Flakes’ lateral size and thickness

Concomitantly with any other member of the 2D materials family, the GO dimensions imply dramatic effects on its properties, to such an extent that it can define the formation of liquid crystal phases in water20. Consequently, variations in the dimensions of GO flakes yield different products for different applications, especially in areas such as polymer composites where interphase effects are critical21,22.

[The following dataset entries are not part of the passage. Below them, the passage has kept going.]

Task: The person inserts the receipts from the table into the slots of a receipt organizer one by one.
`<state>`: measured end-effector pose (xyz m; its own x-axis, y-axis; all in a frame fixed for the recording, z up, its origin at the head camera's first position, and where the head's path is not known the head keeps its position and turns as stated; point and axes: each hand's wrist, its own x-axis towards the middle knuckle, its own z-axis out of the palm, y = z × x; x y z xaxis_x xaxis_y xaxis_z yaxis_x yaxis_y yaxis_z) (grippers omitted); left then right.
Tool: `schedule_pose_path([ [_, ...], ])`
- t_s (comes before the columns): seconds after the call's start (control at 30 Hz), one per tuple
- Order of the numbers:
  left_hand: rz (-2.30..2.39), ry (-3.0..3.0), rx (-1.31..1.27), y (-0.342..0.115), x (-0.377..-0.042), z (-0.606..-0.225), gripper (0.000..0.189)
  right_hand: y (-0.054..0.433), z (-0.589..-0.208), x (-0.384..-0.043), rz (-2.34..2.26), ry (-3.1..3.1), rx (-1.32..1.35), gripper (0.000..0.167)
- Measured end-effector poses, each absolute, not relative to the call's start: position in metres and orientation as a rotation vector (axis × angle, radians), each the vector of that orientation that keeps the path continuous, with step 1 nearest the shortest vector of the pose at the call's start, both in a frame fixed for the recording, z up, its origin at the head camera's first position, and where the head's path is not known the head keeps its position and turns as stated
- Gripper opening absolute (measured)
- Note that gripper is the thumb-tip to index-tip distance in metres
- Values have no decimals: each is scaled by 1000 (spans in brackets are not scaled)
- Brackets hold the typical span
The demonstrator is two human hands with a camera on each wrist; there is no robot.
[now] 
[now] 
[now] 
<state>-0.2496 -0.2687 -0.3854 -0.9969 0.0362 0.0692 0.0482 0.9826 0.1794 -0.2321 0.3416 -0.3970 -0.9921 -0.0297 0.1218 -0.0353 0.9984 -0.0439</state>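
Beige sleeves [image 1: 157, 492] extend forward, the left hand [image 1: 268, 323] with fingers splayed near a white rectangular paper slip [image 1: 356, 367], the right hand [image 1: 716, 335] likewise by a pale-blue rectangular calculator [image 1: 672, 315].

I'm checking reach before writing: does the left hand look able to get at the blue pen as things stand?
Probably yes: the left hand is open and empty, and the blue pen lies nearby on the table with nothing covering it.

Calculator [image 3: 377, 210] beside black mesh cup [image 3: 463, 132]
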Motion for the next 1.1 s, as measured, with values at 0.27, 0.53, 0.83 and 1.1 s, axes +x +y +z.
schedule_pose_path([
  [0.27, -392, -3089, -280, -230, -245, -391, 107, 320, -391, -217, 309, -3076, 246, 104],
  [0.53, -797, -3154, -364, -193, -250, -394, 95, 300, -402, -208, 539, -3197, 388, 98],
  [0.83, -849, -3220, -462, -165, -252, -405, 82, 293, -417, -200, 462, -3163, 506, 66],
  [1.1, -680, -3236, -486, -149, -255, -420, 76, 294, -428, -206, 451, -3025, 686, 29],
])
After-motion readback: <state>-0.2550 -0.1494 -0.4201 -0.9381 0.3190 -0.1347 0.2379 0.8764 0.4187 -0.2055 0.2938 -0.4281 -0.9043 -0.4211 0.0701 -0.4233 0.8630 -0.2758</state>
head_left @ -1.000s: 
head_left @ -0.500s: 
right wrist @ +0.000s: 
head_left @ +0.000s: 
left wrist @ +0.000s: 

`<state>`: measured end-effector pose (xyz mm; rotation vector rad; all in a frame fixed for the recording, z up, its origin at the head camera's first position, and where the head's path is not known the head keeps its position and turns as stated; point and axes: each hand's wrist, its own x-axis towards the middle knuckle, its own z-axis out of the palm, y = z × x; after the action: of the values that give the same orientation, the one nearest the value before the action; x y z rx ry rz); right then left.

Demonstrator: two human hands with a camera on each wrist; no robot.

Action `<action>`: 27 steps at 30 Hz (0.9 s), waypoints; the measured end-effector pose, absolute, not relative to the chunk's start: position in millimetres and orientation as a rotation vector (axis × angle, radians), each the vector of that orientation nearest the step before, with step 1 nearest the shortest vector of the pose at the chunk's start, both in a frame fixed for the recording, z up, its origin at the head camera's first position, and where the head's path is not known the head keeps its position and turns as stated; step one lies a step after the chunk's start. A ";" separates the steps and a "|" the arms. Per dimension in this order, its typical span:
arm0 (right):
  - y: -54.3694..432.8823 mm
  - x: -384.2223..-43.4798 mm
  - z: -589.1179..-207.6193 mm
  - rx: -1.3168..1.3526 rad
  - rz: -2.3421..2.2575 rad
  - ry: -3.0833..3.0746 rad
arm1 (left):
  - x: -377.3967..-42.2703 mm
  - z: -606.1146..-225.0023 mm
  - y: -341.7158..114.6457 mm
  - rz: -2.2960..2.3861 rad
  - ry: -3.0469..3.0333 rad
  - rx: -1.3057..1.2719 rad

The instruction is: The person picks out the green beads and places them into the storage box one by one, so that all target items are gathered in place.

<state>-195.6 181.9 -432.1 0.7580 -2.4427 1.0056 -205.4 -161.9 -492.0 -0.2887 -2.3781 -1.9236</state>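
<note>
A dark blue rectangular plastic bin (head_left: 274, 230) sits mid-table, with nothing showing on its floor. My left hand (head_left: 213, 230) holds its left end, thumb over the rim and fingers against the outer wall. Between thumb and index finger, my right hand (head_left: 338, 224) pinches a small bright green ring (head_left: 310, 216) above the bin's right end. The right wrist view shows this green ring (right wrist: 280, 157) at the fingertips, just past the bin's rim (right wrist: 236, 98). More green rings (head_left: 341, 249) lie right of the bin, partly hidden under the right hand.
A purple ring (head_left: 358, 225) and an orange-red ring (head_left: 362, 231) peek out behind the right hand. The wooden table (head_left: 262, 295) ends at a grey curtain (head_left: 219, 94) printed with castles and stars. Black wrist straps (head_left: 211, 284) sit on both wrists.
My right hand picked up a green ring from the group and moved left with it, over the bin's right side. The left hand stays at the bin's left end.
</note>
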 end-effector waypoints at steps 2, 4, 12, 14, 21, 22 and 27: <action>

Optical microscopy (OM) is the simplest method to estimate the lateral size of GO’s flakes. However, it can only be used to observe sample appearance prior to more quantitative characterizations, as defined by the ISO norm related to graphene16. Although this approach is often found in the GO literature, we observe a large discrepancy among samples and their optical definition when using the ISO-recommended substrate composition (Si/SiO2) for non-purified commercial GOs. Samples with large flakes and fewer impurities are clearly observed with OM, whereas smaller and more contaminated flakes are barely visible due to artifacts created by the interaction between the Si/SiO2 substrate and organic contaminants. This can be partially resolved by using Si substrates, although losing the qualitative information of flake thickness23 (Fig. 1a). For this reason, all samples were analyzed using both Si and Si/SiO2 substrates, and the one presenting the most defined flake morphology and distribution was used for further characterizations (Figure S2).

Figure 1
figure 1

Thickness and lateral size determination. (a) Examples of OM images of samples characterized using Si/SiO2 or Si substrates. (b) Examples of thickness and lateral size collection by AFM, followed by the distributions of average (c) thickness and (d) lateral size, and (e) correlation between thickness and lateral size for each sample with the inset representing 3 different Tiers (T1 = h ≤ 10 nm and l ≥ 1 μm; T2 = h ≤ 10 nm and 1 μm > l ≥ 0.5 μm; T3 = 15 nm ≥ h > 10 nm and l ≥ 0.5 μm). (f) Example of SEM image for lateral size collection, highlighting the smaller often neglected flake fragments, followed by (g) the lateral size distribution using a software interface. (h) Finally, the difference between the average lateral size obtained from AFM (manually) and SEM (software).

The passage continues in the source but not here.